BRONI.«Una vita da mediano a recuperar palloni, finché ne hai, stai li nel mezzo», la famosa canzone di Ligabue sembra cucita addosso a Mattia Verdi, cursore dell'Oltrepo. Al giovane classe '90, fra i pochi superstiti del CasteggioBroni che la scorsa stagione conquistò una salvezza insperata, viene chiesto di coprire le spalle ai compagni con più doti di impostazione (Gemmi e Orero). In pratica si tratta di fare la corsa per il compagno che è fuori posizione, saltare di testa, essere aggressivo per recuperare palloni ed equilibrio tattico.
Verdi, tra i più positivi da inizio stagione, non è il giocatore che per tipo di caratteristiche si risparmia: durante le gare è fin troppo generoso peccando in lucidità. Con la Colognese ha corso moltissimo, ma anche a vuoto: «Me lo dicono in molti - ammette Verdi - nella settimana che ha portato alla gara ci siamo allenati bene; abbiamo prevalso come gioco, perché la Colognese è entrata poche volte in area, però non siamo riusciti a sfruttare le occasioni che ci sono capitate. È un periodo brutto che vogliamo superare con la voglia di vincere». Guida adotta il modulo del tridente supportato da tre centrocampisti, questo presuppone un grosso lavoro da parte della mediana: se nelle gare con Renate, Voghera e Darfo i limiti venivano sopperiti con energia e aggressività superiore agli avversari, negli ultimi match con Colognese e Insubria sono venute fuori le difficoltà che l'Oltrepo incontra quando si tratta di prendere in mano le redini del gioco. Il trend era positivo, cos'è cambiato da due domeniche? «Lo stiamo capendo anche noi: siamo andati bene a Renate, siamo andati in vantaggio 2-0 con il Voghera e anche col Darfo è stata una gara positiva. Nelle ultime partite non abbiamo più trovato il gioco di prima, dobbiamo tenere di più il pallone».

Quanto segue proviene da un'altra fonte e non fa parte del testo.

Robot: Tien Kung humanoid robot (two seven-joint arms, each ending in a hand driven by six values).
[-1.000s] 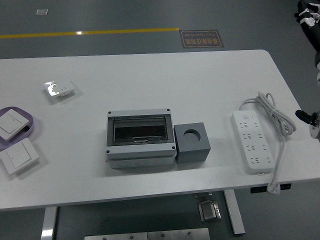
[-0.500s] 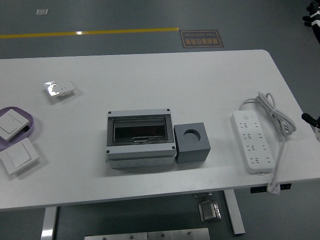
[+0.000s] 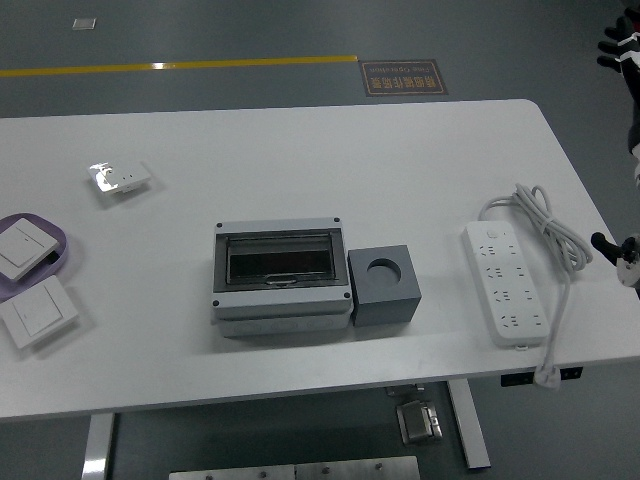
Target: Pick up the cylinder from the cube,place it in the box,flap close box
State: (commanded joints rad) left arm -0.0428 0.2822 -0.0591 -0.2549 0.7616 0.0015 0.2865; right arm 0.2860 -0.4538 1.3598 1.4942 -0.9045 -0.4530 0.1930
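Note:
The grey box [image 3: 282, 281] stands at the table's middle with its clear flap lying flat over the top. What is inside is dark and unclear. The grey cube [image 3: 382, 285] touches the box's right side, and its round hole on top is empty. I see no cylinder anywhere. Only parts of my right arm show at the right edge: the black hand [image 3: 620, 47] at the top right, off the table, and a metal joint [image 3: 622, 250] near the power strip's cable. My left arm is out of view.
A white power strip [image 3: 504, 283] with a coiled cable [image 3: 545, 220] lies at the right. Two white wall switches [image 3: 38, 311] and a purple tray [image 3: 52, 248] sit at the left edge. A small white switch part [image 3: 119, 179] lies further back on the left.
My right arm's parts at the right edge drew almost out of view, then came back in a little. The box and the cube have not moved.

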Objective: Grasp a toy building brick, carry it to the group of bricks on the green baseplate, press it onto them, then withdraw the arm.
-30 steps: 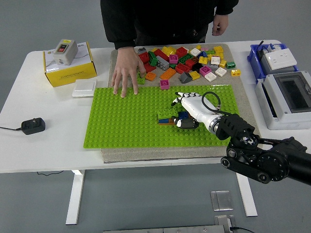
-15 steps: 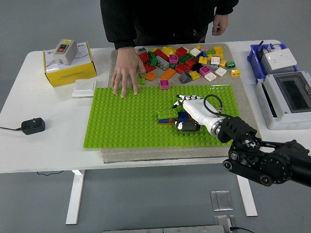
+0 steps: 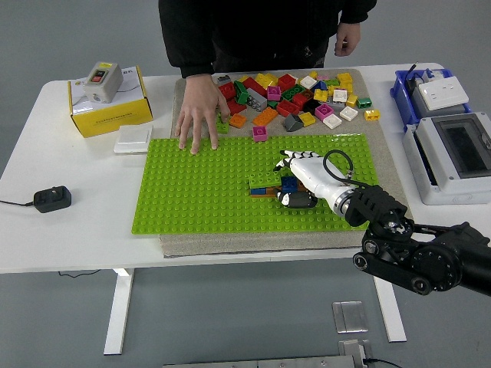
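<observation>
Green studs fill the middle of our view: the baseplate (image 3: 199, 192) lies on a grey mat (image 3: 230, 244) on the white table (image 3: 69, 238), and on its right half sits a small group of bricks (image 3: 268, 185), a lime one on top, an orange one under it, and a blue brick (image 3: 289, 184) at its right end. We see the right hand (image 3: 303, 180), white with dark-tipped fingers (image 3: 285, 157), reaching in from the lower right on its black arm (image 3: 418, 257) and resting over the right end of that group. The fingers fan out loosely above and beyond the blue brick while the thumb curls in below it near a dark piece (image 3: 298, 200); the blue brick lies right between them, touching or nearly touching the palm side, though we cannot tell from here whether the hand truly clamps it or only presses on it. At the far side a person in black stands at the table, one hand (image 3: 199, 111) laid flat with fingers spread on the baseplate's far left edge, the other hand (image 3: 347, 37) hanging clear of the table. A loose pile of coloured bricks (image 3: 295, 96) lies on the mat beyond the baseplate. A yellow box (image 3: 107, 107) and a black plug adapter (image 3: 52, 198) sit to the left; a blue bin (image 3: 430, 92) and a grey enclosure (image 3: 453, 157) sit to the right.
</observation>
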Robot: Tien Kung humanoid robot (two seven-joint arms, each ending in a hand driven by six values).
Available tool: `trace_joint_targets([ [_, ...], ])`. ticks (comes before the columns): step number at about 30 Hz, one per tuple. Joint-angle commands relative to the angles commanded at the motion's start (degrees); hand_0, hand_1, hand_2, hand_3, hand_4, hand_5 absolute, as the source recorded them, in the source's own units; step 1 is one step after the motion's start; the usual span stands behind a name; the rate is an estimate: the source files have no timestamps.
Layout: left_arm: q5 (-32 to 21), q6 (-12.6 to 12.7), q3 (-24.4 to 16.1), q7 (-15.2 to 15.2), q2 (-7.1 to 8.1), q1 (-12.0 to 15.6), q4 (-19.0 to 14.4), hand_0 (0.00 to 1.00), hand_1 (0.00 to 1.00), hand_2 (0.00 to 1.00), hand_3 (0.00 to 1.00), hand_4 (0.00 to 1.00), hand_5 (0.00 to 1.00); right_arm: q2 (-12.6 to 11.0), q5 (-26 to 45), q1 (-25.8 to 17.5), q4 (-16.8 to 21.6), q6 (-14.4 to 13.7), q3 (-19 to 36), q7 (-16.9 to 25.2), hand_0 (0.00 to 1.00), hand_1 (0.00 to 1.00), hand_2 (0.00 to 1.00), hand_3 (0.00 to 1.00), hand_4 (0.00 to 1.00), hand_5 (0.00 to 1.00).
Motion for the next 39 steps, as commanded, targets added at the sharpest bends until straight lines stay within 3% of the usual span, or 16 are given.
trace_joint_targets([
  [14,-0.86,0.07,0.79,0.09,-0.09,0.22,0.00,0.609,0.598,0.487,0.588,0.093,0.683,-0.90,-1.22,-0.11,1.41,-0.28,3.06,-0.13,0.988,0.984,0.998,0.765,0.612,0.465],
  [22,-1.09,0.05,0.83,0.23,-0.22,0.45,0.00,0.609,0.597,0.487,0.588,0.092,0.685,-4.59,-5.42,-3.20,10.04,-0.63,6.54,-1.70,0.988,0.984,0.998,0.772,0.611,0.465],
  [27,-1.09,0.04,0.82,0.29,-0.28,0.60,0.00,0.609,0.598,0.485,0.588,0.093,0.685,-4.64,-6.22,-4.15,13.81,-0.77,4.00,-1.94,0.988,0.987,0.998,0.785,0.609,0.467],
  [39,-1.43,0.02,1.52,0.32,-0.01,0.42,0.00,0.609,0.598,0.485,0.589,0.098,0.687,-2.88,-4.57,-2.95,10.71,-0.78,3.23,-1.23,0.995,0.988,0.998,0.772,0.613,0.476],
])
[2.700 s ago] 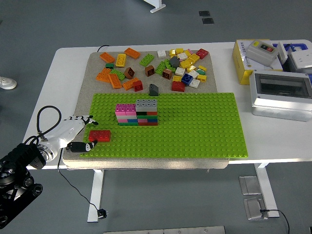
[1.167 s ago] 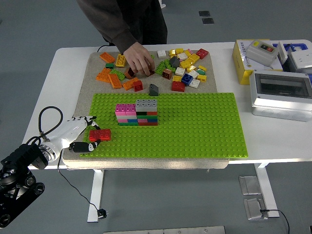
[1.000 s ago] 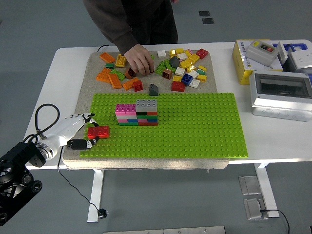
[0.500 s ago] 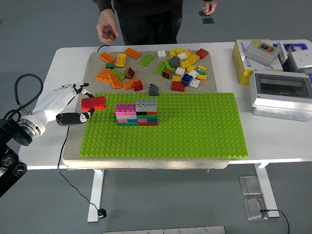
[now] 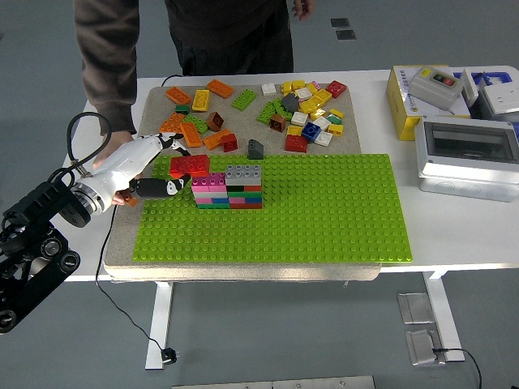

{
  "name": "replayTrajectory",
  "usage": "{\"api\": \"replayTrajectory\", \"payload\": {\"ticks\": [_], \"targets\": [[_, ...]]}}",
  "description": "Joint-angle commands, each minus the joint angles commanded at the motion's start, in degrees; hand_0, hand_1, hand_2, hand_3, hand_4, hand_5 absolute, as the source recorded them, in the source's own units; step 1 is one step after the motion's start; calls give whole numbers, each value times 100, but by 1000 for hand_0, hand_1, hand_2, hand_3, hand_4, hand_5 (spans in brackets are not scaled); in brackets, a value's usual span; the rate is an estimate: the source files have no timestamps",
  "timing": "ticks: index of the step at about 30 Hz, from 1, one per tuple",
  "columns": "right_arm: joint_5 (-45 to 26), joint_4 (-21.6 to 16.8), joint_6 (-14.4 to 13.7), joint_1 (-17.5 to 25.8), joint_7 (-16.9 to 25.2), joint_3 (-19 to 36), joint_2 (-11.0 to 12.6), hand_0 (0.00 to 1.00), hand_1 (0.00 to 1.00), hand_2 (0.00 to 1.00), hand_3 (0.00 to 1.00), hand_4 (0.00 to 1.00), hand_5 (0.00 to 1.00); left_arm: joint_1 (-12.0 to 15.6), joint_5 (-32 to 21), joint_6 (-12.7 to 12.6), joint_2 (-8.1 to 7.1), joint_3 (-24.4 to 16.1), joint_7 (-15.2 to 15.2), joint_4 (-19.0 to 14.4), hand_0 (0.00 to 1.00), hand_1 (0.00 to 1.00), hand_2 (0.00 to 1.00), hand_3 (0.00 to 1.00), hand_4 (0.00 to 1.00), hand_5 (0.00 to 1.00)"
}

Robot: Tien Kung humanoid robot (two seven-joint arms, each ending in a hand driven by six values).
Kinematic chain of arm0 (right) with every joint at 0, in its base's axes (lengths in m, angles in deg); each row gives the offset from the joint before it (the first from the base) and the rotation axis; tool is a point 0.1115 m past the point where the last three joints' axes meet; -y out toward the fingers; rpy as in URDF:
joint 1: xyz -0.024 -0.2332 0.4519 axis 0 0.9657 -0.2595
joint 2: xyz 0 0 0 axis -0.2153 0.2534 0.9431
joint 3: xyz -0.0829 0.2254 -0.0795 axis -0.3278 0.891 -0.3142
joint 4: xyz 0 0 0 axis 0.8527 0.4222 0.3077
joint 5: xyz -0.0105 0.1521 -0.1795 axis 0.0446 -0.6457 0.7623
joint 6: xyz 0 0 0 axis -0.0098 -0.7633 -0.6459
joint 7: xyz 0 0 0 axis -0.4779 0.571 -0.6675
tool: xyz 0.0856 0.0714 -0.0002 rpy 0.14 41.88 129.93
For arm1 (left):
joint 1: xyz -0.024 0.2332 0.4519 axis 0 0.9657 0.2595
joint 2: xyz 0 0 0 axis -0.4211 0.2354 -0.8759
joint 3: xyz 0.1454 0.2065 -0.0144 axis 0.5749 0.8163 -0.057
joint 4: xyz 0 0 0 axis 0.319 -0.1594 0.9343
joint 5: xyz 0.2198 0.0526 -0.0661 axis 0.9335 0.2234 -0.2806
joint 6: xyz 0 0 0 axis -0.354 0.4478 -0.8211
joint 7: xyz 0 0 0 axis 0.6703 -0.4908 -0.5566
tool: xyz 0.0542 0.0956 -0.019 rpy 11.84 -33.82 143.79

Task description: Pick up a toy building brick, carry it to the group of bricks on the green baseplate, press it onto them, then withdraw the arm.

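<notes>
My left hand (image 5: pixel 166 166) is shut on a red brick (image 5: pixel 189 165) and holds it just left of and slightly above the stack of bricks (image 5: pixel 228 187) on the green baseplate (image 5: pixel 324 211). The stack has pink bricks on its left top and grey bricks on its right top, over coloured layers. The red brick is next to the pink top; I cannot tell whether it touches. My right arm is out of view.
A pile of loose bricks (image 5: pixel 276 109) lies on the grey mat behind the baseplate. A person (image 5: pixel 203 32) stands at the far side, one sleeve (image 5: pixel 105 65) hanging near my left arm. Boxes (image 5: pixel 458 130) stand at the right.
My left hand lifted the red brick from the baseplate's left front edge and carried it up and right to the stack. The person took a brick from the pile and drew back.
</notes>
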Motion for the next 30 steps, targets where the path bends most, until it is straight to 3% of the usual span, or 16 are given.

Sulla carta, il match di domenica prossima contro la Tritium capolista dovrebbe essere a senso unico, però l'Oltrepo si è trovato spalle al muro già in un'altra circostanza uscendo con un vittoria di misura su un campo (Renate) tra i più difficili del campionato: «Abbiamo voglia di fare risultato - dice Verdi - Se guardiamo alla classifica della Tritium, partiamo penalizzati, però vogliamo reagire mettendocela tutta». Verdi ha lottato anche la scorsa stagione per scongiurare prima la retrocessione e poi i play-out. «Ma quest'anno siamo molto più forti rispetto alla scorsa stagione: ne verremo fuori».